2 constructive ideas for helping manage things:
1) Call a family meeting (and allow kids to be able to do this too). Ask for assistance where you need it and suggestions from them to resolve issues in a better way for the family as a whole (e.g.”What can we come up with to take care of the laundry better, because I am just not able to keep on top of it?”). When you work as a team to manage everything there is to be done, people are a lot more forgiving–you are not the only one responsible
2) One of the voice home management data systems(i.e. Siri, echo, Alexa, etc). My daughter is now 25 and got me Alexa for my birthday last year. It takes a little bit to set up and get used to, but it is a surprising tool. So useful! Anytime I need a timer for the laundry, I just say “Alexa, set a laundry timer for 45 minutes,” as I breeze by from one room to the next with basket in hand. These devices are great for setting reminders, telling you measurements (“how many tablespoons in a quarter-cup?”), and a whole host of other things. It is like having a personal assistant–she will even tell you a joke or give you a compliment if you ask her. Playing trivia games and 20 questions helps me get through boring tasks like dishes or mopping floors. Helps keep you in the moment and not beat yourself up about the next thing that you haven’t gotten done yet. The kids are even willing to pitch in when you make it fun.
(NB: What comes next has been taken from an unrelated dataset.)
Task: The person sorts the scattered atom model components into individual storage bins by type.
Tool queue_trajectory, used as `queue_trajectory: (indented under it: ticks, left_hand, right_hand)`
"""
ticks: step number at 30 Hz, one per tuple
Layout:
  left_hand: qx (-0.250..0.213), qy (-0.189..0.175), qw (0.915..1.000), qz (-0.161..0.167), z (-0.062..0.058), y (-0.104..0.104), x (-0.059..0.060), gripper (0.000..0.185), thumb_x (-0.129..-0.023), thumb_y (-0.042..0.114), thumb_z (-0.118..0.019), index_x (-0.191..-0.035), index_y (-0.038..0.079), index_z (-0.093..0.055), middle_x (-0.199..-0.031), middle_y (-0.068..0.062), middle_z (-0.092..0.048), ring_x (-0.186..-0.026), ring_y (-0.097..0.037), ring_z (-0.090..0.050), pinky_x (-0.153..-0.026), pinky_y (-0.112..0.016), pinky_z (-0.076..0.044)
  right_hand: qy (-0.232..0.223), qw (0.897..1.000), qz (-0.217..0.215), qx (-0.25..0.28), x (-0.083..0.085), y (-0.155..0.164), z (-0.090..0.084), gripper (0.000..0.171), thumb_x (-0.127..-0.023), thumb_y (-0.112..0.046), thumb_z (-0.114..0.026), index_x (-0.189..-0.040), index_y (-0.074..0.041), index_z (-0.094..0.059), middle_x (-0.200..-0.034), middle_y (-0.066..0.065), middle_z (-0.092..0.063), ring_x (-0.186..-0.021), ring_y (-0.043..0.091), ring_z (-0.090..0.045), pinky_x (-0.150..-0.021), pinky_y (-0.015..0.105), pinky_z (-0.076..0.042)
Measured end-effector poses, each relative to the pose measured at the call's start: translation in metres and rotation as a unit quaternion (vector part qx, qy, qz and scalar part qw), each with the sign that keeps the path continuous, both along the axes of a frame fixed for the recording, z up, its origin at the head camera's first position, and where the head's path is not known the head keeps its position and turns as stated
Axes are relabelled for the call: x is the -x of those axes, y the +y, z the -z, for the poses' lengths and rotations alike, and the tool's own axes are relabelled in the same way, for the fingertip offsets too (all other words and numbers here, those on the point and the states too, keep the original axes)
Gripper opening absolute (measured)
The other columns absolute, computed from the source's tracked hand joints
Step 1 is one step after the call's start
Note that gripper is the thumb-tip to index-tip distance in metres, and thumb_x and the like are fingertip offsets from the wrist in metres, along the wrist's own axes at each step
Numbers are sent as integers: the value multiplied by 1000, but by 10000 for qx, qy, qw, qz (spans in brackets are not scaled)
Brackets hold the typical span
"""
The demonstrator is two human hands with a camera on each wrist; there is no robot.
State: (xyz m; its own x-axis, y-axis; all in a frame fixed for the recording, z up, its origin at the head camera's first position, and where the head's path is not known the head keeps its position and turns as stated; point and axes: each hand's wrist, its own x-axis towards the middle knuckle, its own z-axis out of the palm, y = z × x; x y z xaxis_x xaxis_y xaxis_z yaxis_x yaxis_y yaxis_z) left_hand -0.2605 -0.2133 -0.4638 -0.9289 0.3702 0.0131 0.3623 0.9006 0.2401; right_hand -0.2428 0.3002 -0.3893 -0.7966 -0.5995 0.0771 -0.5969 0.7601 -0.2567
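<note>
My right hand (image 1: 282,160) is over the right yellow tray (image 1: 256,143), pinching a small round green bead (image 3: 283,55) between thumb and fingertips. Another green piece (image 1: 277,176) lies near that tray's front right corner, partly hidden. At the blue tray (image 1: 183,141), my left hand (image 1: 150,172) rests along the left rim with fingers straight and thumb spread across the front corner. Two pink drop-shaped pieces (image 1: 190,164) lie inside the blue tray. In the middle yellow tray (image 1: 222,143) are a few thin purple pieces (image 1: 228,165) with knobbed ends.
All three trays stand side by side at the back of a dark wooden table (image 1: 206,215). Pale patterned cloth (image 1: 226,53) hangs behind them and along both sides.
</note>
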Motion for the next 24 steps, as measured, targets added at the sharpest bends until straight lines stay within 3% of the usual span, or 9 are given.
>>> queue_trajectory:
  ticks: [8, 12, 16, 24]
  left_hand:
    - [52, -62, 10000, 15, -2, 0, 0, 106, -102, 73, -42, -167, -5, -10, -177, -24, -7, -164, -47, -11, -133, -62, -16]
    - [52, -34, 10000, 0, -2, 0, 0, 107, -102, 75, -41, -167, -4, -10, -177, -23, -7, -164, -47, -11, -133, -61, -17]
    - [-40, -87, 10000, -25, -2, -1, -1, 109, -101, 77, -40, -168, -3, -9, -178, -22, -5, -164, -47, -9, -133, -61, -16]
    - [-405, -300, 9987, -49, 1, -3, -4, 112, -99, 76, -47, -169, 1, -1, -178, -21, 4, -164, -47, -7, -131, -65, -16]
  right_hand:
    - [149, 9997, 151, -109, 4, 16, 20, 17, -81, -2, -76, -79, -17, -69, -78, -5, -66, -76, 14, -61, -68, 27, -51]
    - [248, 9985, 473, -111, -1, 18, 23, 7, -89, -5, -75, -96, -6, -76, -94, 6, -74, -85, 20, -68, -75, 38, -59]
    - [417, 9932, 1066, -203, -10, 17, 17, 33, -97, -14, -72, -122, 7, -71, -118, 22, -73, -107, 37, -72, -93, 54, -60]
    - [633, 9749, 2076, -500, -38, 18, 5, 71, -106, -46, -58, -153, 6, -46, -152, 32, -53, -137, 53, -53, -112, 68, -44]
Good luck and hang in there….empty nest is a real thing and it comes so fast! Enjoy as many moments as you can and treasure even the disasters that happen in every family. These are the stories you will repeat over and over and become family memories. And pay attention to the other comments to be kind to yourself. Society tries to push us to be a woman who can “do it all”. They forget to tell you that perfectionism in one area takes time away from other things. Think about priorities and let that guide you.